EXERCISE INSTRUCTIONS - Only the pictures are to be dropped; the rest of the data below is to be duplicated exactly.

-- Opening Marker --

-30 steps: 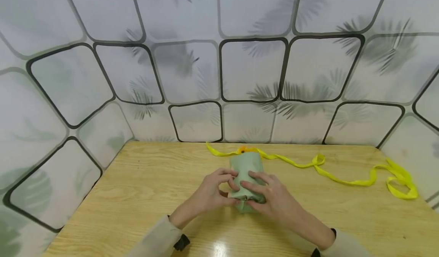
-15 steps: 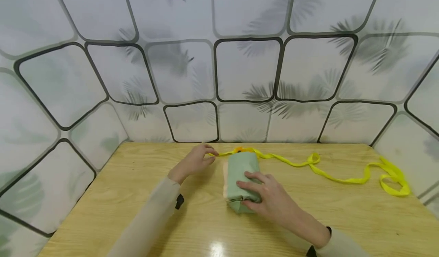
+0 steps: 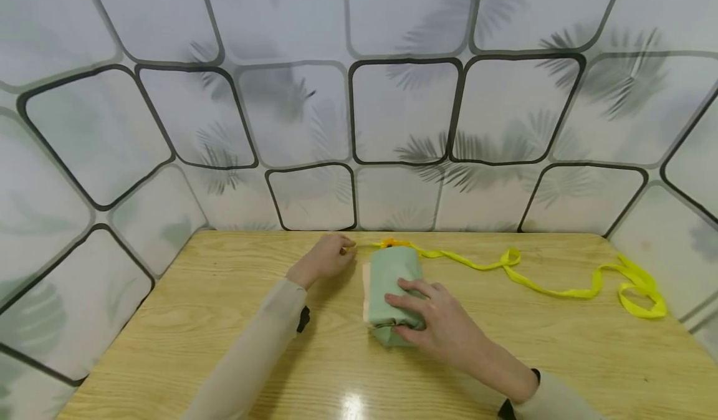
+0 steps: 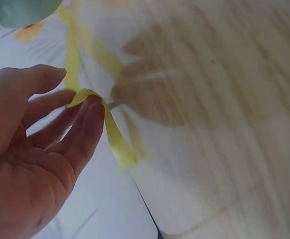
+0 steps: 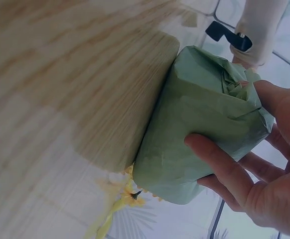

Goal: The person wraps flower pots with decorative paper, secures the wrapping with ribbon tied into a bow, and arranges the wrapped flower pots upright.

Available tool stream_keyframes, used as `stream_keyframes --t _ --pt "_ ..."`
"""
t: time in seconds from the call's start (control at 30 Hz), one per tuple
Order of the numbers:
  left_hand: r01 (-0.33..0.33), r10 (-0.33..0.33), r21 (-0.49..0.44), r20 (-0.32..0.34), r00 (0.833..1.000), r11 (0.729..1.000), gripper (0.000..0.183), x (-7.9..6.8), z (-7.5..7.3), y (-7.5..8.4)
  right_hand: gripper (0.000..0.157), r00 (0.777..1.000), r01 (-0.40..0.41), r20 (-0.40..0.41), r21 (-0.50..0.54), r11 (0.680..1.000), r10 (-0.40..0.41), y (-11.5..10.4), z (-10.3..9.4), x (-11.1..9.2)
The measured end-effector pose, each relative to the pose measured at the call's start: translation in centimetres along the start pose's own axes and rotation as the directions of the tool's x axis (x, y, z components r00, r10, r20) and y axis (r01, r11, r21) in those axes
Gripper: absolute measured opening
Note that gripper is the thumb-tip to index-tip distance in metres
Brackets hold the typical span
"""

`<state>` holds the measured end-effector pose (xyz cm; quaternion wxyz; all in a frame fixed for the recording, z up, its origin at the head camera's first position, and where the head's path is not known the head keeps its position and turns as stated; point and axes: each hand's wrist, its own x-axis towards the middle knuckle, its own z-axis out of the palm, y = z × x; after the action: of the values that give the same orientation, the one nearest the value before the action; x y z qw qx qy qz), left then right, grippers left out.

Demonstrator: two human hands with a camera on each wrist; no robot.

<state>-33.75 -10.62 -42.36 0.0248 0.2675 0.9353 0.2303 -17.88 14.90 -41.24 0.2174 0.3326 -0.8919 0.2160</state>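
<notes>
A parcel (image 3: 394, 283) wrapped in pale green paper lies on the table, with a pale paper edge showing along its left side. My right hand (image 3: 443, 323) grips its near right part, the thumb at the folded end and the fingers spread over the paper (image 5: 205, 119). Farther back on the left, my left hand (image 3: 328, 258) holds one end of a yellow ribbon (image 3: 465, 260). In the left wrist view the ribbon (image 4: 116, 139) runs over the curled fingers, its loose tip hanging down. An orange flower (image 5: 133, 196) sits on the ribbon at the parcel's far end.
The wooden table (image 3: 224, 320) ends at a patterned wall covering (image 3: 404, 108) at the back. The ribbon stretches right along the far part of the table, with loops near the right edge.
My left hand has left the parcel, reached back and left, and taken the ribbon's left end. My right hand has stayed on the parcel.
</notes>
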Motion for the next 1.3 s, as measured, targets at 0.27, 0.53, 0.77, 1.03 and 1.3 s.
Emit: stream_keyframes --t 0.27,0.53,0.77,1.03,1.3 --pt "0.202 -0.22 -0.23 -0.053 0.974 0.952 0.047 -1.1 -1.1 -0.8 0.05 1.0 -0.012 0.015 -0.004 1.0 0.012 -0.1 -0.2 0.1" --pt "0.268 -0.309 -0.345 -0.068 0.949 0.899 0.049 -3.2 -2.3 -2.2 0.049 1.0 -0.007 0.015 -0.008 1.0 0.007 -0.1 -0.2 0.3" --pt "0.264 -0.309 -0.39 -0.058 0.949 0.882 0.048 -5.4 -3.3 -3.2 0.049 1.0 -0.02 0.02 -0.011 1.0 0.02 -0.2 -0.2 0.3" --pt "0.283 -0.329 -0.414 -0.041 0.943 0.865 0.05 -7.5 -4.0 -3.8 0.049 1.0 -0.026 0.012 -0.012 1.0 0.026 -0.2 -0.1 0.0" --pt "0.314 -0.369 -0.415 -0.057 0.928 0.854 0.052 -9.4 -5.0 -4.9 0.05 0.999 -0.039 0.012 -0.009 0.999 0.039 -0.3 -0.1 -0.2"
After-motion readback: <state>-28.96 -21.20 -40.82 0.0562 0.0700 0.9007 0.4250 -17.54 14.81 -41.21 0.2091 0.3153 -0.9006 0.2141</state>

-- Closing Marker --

RESPONSE -
-30 steps: 
-15 steps: 
+0 steps: 
+0 steps: 
+0 steps: 

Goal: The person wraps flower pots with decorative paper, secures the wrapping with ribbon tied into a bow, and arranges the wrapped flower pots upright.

Available tool stream_keyframes, used as `stream_keyframes --t _ --pt "_ ..."`
"""
t: time in seconds from the call's start (control at 30 Hz), one per tuple
Order of the numbers:
  left_hand: r01 (-0.33..0.33), r10 (-0.33..0.33), r21 (-0.49..0.44), r20 (-0.32..0.34), r00 (0.833..1.000), r11 (0.729..1.000), gripper (0.000..0.183), x (-7.9..6.8), z (-7.5..7.3), y (-7.5..8.4)
  right_hand: gripper (0.000..0.157), r00 (0.777..1.000), r01 (-0.40..0.41), r20 (-0.40..0.41), r21 (-0.50..0.54), r11 (0.680..1.000), r10 (-0.40..0.41), y (-11.5..10.4), z (-10.3..9.4), x (-11.1..9.2)
The measured end-effector pose, each relative to the pose measured at the call's start: translation in centimetres along the start pose's own axes and rotation as the directions of the tool's x axis (x, y, z components r00, r10, r20) and y axis (r01, r11, r21) in those axes
Gripper: absolute measured opening
Note that gripper is the thumb-tip to index-tip distance in metres
Brackets hold the typical span
"""

`<state>` holds the measured end-effector pose (xyz cm; quaternion wxyz; all in a frame fixed for the recording, z up, its origin at the head camera's first position, and where the head's path is not known the head keeps its position and turns as stated; point and axes: each hand's wrist, its own x-axis towards the middle knuckle, its own z-axis out of the palm, y = z × x; after the action: of the values that give the same orientation, the one nearest the value before the action; x y z qw qx qy qz), left then right, grippers left out.

Demonstrator: two human hands with a camera on each wrist; no robot.

<state>-33.75 -10.62 -42.36 0.0248 0.2675 0.9353 0.2303 -17.88 14.90 -41.24 0.2174 0.3326 -0.8919 0.2160</state>
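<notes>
A parcel (image 3: 394, 283) wrapped in pale green paper lies on the table, with a pale paper edge showing along its left side. My right hand (image 3: 443, 323) grips its near right part, the thumb at the folded end and the fingers spread over the paper (image 5: 205, 119). Farther back on the left, my left hand (image 3: 328, 258) holds one end of a yellow ribbon (image 3: 465, 260). In the left wrist view the ribbon (image 4: 116, 139) runs over the curled fingers, its loose tip hanging down. An orange flower (image 5: 133, 196) sits on the ribbon at the parcel's far end.
The wooden table (image 3: 224, 320) ends at a patterned wall covering (image 3: 404, 108) at the back. The ribbon stretches right along the far part of the table, with loops near the right edge.
My left hand has left the parcel, reached back and left, and taken the ribbon's left end. My right hand has stayed on the parcel.
</notes>
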Motion for the next 1.3 s, as measured, targets at 0.27, 0.53, 0.77, 1.03 and 1.3 s.
Emit: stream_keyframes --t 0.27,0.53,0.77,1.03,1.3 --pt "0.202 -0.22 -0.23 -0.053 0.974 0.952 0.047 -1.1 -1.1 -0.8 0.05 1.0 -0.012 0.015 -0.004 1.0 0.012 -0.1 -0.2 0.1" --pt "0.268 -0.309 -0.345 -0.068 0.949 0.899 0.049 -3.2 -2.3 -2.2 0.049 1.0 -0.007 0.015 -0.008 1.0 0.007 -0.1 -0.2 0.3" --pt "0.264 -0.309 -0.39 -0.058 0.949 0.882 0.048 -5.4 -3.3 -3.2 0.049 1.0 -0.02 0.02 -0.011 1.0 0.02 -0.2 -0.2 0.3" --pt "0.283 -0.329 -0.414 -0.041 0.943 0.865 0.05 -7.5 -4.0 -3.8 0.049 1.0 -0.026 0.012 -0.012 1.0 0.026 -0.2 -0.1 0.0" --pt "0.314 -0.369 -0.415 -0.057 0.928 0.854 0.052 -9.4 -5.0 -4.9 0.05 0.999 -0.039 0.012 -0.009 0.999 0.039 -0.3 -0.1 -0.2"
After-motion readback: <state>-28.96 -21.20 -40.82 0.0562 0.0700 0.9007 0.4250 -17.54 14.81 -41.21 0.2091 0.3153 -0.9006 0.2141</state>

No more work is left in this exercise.